Scheduling incremental crawls for adding new partitions - Amazon Glue
Services or capabilities described in Amazon Web Services documentation might vary by Region. To see the differences applicable to the China Regions, see Getting Started with Amazon Web Services in China (PDF).

Scheduling incremental crawls for adding new partitions

You can configure an Amazon Glue crawler run incremental crawls to add only new partitions to the table schema. When the crawler runs for the first time, it performs a full crawl to processes the entire data source to record the complete schema and all existing partitions in the Amazon Glue Data Catalog.

Subsequent crawls after the initial full crawl will be incremental, where the crawler identifies and adds only the new partitions that have been introduced since the previous crawl. This approach results in faster crawl times, as the crawler no longer needs to process the entire data source for each run, but instead focuses only on the new partitions.

Note

Incremental crawls don't detect modifications or deletions of existing partitions.

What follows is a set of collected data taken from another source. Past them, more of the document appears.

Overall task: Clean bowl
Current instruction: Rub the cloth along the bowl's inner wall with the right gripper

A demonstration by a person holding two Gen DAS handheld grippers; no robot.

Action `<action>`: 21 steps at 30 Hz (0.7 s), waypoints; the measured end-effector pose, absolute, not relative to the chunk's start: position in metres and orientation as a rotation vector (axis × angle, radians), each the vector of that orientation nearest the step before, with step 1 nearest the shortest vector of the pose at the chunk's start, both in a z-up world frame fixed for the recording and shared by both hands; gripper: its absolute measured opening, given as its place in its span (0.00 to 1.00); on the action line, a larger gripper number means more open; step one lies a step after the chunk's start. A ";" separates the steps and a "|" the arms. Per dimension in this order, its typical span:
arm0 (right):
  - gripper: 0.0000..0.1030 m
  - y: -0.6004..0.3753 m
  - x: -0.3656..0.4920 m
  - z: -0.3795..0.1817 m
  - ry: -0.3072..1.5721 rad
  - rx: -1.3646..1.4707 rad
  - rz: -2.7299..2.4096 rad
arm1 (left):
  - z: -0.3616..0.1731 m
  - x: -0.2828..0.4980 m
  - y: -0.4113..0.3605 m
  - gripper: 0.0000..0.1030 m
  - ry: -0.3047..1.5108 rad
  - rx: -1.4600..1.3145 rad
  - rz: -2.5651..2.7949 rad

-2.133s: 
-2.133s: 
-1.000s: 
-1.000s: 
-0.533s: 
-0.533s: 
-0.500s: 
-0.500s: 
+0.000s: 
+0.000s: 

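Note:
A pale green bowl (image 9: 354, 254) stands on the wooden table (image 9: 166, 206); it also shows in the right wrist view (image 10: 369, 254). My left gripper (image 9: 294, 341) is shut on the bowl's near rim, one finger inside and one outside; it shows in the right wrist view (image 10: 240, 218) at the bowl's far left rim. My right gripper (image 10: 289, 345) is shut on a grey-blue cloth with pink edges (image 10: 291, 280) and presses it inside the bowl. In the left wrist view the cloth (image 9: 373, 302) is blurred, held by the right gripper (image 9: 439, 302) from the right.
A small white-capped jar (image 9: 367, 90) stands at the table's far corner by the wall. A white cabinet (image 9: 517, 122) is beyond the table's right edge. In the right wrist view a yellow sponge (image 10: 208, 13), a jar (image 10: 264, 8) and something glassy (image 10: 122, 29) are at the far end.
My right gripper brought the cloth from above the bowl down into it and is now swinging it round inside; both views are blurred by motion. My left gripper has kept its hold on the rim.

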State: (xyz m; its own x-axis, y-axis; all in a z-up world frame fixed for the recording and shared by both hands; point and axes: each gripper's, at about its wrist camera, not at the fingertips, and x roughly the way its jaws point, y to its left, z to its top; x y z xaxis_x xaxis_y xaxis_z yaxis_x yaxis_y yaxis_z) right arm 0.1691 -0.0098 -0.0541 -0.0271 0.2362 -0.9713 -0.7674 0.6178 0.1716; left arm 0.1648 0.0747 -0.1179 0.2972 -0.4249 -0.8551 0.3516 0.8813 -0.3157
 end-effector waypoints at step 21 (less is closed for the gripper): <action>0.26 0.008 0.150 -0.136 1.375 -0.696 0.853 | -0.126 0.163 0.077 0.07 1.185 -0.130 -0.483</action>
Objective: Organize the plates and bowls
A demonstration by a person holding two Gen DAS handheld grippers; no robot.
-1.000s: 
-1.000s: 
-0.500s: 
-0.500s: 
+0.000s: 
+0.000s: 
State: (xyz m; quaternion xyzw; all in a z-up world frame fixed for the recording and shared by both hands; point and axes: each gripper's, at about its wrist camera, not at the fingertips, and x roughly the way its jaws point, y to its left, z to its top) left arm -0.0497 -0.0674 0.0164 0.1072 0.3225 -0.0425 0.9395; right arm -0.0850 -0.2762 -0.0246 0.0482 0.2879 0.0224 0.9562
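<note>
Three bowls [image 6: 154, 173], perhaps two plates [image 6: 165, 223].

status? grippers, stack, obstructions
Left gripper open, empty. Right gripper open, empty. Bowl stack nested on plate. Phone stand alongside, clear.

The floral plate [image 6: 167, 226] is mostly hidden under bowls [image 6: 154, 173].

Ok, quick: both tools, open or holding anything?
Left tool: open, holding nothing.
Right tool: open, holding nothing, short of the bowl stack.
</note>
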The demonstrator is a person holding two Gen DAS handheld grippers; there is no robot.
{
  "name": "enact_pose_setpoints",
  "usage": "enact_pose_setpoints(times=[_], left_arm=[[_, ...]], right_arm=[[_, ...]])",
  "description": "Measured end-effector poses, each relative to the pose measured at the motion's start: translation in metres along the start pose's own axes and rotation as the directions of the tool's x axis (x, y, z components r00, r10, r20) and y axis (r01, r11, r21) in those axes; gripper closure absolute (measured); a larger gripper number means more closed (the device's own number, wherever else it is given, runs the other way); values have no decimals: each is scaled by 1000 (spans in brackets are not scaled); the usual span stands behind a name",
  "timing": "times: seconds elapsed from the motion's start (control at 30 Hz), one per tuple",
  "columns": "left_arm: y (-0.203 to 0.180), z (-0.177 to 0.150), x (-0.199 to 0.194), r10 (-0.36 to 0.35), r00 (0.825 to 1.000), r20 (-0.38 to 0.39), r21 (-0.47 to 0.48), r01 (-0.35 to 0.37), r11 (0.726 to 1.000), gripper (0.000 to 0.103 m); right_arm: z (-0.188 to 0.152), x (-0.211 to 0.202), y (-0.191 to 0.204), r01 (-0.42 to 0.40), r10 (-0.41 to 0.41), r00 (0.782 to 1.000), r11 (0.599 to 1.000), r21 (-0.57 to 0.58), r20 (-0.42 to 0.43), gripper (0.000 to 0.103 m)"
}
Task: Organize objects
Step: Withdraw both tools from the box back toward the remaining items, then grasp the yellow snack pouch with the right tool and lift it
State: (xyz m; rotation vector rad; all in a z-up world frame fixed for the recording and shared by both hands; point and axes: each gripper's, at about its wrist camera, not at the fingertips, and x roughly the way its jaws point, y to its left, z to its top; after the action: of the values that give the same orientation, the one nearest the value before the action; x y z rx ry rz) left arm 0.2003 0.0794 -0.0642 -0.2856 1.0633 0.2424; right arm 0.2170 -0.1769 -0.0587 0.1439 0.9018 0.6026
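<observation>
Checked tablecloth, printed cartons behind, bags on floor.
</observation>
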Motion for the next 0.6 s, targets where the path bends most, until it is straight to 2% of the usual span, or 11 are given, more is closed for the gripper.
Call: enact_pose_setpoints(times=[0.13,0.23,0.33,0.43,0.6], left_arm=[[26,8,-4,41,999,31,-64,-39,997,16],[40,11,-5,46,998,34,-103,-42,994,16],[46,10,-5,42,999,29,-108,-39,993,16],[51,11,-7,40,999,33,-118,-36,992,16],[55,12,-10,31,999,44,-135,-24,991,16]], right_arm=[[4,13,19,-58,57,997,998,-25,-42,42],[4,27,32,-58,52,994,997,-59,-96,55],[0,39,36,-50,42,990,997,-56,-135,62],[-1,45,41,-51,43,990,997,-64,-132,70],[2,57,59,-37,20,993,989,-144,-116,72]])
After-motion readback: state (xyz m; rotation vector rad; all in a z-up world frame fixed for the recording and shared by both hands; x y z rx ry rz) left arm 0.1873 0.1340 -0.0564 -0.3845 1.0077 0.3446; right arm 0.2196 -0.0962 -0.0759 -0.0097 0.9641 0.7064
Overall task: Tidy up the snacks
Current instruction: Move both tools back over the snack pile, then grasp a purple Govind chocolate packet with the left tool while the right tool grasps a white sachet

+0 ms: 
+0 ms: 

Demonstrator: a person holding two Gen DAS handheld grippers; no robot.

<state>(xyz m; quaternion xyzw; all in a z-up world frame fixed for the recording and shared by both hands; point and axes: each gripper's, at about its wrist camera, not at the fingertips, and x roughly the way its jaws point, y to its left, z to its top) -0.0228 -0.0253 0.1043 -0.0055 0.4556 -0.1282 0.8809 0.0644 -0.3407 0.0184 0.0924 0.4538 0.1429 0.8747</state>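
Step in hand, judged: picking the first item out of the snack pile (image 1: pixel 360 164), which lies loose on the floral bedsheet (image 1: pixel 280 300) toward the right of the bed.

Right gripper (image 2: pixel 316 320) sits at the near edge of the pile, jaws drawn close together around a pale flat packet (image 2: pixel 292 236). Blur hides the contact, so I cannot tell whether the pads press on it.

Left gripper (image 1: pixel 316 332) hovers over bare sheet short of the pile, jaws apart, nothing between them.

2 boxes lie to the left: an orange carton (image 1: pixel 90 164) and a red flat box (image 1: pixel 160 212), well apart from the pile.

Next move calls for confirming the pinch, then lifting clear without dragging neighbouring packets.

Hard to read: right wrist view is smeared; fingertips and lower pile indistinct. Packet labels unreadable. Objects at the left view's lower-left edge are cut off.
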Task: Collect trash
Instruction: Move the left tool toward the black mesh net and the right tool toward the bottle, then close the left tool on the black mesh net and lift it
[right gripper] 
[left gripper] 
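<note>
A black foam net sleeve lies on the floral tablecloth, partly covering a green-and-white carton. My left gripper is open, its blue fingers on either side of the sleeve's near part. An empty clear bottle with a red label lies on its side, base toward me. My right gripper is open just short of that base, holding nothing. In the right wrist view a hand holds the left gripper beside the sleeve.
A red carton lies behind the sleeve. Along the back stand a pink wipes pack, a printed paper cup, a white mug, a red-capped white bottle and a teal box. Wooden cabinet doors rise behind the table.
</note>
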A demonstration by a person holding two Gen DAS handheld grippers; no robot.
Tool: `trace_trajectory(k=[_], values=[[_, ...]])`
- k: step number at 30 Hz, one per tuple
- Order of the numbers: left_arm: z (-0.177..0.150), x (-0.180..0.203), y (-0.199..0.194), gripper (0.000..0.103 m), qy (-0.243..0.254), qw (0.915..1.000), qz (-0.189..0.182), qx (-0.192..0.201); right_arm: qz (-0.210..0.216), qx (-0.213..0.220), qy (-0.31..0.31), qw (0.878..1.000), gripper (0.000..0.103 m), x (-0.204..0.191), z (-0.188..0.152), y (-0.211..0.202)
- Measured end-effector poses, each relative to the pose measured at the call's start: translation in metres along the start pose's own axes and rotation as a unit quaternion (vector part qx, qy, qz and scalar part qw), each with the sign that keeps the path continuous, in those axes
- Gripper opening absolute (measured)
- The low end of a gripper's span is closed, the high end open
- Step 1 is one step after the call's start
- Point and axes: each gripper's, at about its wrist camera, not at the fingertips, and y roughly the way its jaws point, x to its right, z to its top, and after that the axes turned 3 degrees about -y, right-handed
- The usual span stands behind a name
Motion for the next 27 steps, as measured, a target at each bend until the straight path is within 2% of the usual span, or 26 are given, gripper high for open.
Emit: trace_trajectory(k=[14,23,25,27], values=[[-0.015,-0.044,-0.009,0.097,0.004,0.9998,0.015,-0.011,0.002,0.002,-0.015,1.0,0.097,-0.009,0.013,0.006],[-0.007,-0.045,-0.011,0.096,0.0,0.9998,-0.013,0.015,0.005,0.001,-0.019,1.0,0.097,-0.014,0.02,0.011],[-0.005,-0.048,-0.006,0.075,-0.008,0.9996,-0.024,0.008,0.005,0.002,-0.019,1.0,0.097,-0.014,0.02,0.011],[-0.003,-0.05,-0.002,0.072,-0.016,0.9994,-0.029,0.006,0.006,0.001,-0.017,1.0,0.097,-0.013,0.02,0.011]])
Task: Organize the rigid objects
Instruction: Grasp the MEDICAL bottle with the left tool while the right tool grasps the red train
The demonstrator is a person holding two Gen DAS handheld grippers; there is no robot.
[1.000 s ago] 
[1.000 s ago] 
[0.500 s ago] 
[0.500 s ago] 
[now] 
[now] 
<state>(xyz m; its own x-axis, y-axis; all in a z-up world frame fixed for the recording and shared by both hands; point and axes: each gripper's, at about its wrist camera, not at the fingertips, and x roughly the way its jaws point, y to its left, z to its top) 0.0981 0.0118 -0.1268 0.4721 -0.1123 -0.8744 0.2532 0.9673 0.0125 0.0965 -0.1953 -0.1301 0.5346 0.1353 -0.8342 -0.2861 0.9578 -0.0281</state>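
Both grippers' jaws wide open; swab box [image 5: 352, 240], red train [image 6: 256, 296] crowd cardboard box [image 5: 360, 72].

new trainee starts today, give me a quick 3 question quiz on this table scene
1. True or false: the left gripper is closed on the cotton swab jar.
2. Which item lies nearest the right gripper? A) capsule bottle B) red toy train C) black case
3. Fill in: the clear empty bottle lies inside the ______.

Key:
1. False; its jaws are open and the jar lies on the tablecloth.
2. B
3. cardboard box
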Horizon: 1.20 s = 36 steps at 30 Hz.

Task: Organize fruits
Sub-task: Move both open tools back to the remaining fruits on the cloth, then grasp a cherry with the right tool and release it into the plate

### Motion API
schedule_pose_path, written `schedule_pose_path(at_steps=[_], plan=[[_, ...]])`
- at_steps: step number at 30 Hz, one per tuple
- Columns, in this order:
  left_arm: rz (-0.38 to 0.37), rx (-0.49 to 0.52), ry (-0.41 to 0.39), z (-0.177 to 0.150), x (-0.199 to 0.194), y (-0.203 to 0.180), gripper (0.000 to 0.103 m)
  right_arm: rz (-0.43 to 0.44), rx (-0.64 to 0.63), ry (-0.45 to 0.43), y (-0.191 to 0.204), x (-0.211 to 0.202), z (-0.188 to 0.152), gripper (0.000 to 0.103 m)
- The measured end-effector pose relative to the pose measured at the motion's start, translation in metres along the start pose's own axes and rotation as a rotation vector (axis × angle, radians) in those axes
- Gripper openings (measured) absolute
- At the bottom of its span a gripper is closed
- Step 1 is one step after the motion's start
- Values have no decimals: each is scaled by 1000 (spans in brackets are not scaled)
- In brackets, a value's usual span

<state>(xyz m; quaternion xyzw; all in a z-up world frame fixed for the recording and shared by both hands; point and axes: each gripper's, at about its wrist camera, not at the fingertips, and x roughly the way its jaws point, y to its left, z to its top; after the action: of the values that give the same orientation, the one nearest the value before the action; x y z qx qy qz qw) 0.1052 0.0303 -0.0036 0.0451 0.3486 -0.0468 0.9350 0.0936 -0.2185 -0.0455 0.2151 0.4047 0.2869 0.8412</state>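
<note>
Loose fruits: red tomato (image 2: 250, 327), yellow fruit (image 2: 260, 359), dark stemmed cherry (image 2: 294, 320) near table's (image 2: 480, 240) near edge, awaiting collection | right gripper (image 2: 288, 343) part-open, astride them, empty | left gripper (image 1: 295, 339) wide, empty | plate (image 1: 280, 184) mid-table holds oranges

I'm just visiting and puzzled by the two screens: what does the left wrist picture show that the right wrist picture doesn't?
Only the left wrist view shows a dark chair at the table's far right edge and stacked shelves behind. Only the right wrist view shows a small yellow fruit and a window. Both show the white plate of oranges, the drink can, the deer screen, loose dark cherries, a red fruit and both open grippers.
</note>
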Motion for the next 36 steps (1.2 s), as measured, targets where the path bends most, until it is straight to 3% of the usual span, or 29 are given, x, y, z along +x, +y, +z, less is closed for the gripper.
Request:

This configuration is best suited for data sources with a stable schema. If a one-time major schema change occurs, it is advisable to temporarily set the crawler to perform a full crawl to capture the new schema accurately, and then switch back to incremental crawling mode.

The following diagram shows that with the incremental crawl setting enabled, the crawler will only detect and add the newly added folder, month=March, to the catalog.

The following diagram shows that files for the month of March have been added.

Follow these steps to update your crawler to perform incremental crawls:

Amazon Web Services Management Console
  1. Sign in to the Amazon Web Services Management Console and open the Amazon Glue console at https://console.amazonaws.cn/glue/.

  2. Choose Crawlers under the Data Catalog.

  3. Choose a crawler that you want to set up to crawl incrementally.

  4. Choose Edit.

  5. Choose Step 2. Choose data sources and classifiers.

  6. Choose the data source that you want to incrementally crawl.

  7. Choose Edit.

  8. Choose Crawl new sub-folders only under Subsequent crawler runs.

  9. Choose Update.

To create a schedule for a crawler, see Scheduling a crawler.

Amazon CLI
aws glue update-crawler \ --name myCrawler \ --recrawl-policy RecrawlBehavior=CRAWL_NEW_FOLDERS_ONLY \ --schema-change-policy UpdateBehavior=LOG,DeleteBehavior=LOG
Notes and restrictions

When this option is turned on, you can't change the Amazon S3 target data stores when editing the crawler. This option affects certain crawler configuration settings. When turned on, it forces the update behavior and delete behavior of the crawler to LOG. This means that:

  • If it discovers objects where schemas are not compatible, the crawler will not add the objects in the Data Catalog, and adds this detail as a log in CloudWatch Logs.

  • It will not update deleted objects in the Data Catalog.